A faithful transcription of all lines below is the expected answer.
[Opening DATA SHOWN section]
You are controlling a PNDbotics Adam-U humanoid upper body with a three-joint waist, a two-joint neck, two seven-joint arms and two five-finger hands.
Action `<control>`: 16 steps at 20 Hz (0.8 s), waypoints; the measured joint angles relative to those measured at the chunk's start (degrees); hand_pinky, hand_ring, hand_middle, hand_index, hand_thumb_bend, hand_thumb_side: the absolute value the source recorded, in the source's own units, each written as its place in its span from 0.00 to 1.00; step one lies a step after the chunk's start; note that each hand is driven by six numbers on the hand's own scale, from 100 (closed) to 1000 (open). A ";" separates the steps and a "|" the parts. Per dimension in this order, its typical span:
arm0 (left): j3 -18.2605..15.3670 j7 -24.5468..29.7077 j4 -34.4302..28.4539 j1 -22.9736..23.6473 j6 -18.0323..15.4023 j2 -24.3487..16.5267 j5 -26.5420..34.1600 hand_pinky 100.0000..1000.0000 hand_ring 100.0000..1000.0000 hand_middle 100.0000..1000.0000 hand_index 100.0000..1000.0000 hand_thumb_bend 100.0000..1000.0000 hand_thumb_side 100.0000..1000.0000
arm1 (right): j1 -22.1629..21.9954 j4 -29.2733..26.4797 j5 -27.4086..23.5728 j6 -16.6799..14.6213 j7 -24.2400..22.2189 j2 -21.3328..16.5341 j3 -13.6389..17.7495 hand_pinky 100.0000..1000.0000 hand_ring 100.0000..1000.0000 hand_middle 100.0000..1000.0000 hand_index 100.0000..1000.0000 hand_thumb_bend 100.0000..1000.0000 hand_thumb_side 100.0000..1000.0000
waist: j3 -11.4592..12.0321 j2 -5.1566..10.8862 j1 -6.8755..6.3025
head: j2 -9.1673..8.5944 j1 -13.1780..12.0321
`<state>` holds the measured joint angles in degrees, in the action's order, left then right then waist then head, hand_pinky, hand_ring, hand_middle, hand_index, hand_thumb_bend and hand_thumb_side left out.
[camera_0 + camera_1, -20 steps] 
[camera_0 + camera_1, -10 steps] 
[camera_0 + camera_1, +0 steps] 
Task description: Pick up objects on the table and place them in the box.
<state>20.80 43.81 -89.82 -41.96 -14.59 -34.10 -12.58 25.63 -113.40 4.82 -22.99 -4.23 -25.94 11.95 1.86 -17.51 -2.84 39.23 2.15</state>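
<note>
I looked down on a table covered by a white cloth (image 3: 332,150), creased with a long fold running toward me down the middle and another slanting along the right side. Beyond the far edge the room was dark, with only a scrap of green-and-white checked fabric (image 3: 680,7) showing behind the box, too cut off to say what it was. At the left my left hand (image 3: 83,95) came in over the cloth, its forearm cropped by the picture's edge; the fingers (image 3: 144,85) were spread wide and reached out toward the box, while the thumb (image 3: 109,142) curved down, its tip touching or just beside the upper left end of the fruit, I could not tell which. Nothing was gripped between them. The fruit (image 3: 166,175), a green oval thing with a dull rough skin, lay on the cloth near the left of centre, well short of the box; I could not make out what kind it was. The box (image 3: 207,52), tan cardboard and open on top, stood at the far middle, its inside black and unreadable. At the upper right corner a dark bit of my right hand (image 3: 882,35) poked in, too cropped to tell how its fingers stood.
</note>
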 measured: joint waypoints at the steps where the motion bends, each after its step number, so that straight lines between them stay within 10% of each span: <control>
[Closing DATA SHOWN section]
**WRITTEN SOLUTION**
You are controlling a PNDbotics Adam-U humanoid upper body with a three-joint waist, a two-joint neck, two seven-joint arms and two five-finger hands.
Action `<control>`: 16 steps at 20 Hz (0.8 s), waypoints; the measured joint angles relative to those measured at the chunk's start (degrees); hand_pinky, hand_ring, hand_middle, hand_index, hand_thumb_bend, hand_thumb_side: the absolute value the source recorded, in the source's own units, each written as its place in its span from 0.00 to 1.00; step one lies a step after the chunk's start; note that each hand is driven by six numbers on the hand's own scale, from 100 (closed) to 1000 (open). A ";" separates the steps and a "|" the parts. Per dimension in this order, its typical span:
arm0 (left): j3 -18.2605..15.3670 j7 -24.5468..29.7077 j4 -34.4302..28.4539 j1 -22.9736..23.6473 j6 -18.0323..15.4023 j2 -24.3487..16.5267 j5 -26.5420..34.1600 hand_pinky 100.0000..1000.0000 hand_ring 100.0000..1000.0000 hand_middle 100.0000..1000.0000 hand_index 100.0000..1000.0000 hand_thumb_bend 100.0000..1000.0000 hand_thumb_side 100.0000..1000.0000
arm1 (right): j1 -22.1629..21.9954 j4 -29.2733..26.4797 j5 -27.4086..23.5728 j6 -16.6799..14.6213 j7 -24.2400..22.2189 j2 -21.3328..16.5341 j3 -13.6389..17.7495 hand_pinky 100.0000..1000.0000 hand_ring 100.0000..1000.0000 hand_middle 100.0000..1000.0000 hand_index 100.0000..1000.0000 hand_thumb_bend 100.0000..1000.0000 hand_thumb_side 100.0000..1000.0000
waist: j3 -11.4592..12.0321 j2 -5.1566..10.8862 j1 -6.8755..6.3025
head: j2 -9.1673..8.5944 j1 -13.1780..12.0321
`<state>` holds the measured joint angles in degrees, in the action's order, left then right then waist then head, hand_pinky, hand_ring, hand_middle, hand_index, hand_thumb_bend and hand_thumb_side left out.
[camera_0 + camera_1, -20 steps] 
[camera_0 + camera_1, -10 steps] 
[camera_0 + camera_1, +0 steps] 
Task description: Pick up objects on the table and place them in the box.
<state>20.80 43.81 -89.82 -41.96 -14.59 -34.10 -12.58 25.63 -113.40 4.82 -22.99 -4.23 -25.94 11.95 1.86 -17.51 -2.84 39.23 2.15</state>
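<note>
I looked down on a table covered by a white cloth (image 3: 332,150), creased with a long fold running toward me down the middle and another slanting along the right side. Beyond the far edge the room was dark, with only a scrap of green-and-white checked fabric (image 3: 680,7) showing behind the box, too cut off to say what it was. At the left my left hand (image 3: 83,95) came in over the cloth, its forearm cropped by the picture's edge; the fingers (image 3: 144,85) were spread wide and reached out toward the box, while the thumb (image 3: 109,142) curved down, its tip touching or just beside the upper left end of the fruit, I could not tell which. Nothing was gripped between them. The fruit (image 3: 166,175), a green oval thing with a dull rough skin, lay on the cloth near the left of centre, well short of the box; I could not make out what kind it was. The box (image 3: 207,52), tan cardboard and open on top, stood at the far middle, its inside black and unreadable. At the upper right corner a dark bit of my right hand (image 3: 882,35) poked in, too cropped to tell how its fingers stood.
</note>
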 measured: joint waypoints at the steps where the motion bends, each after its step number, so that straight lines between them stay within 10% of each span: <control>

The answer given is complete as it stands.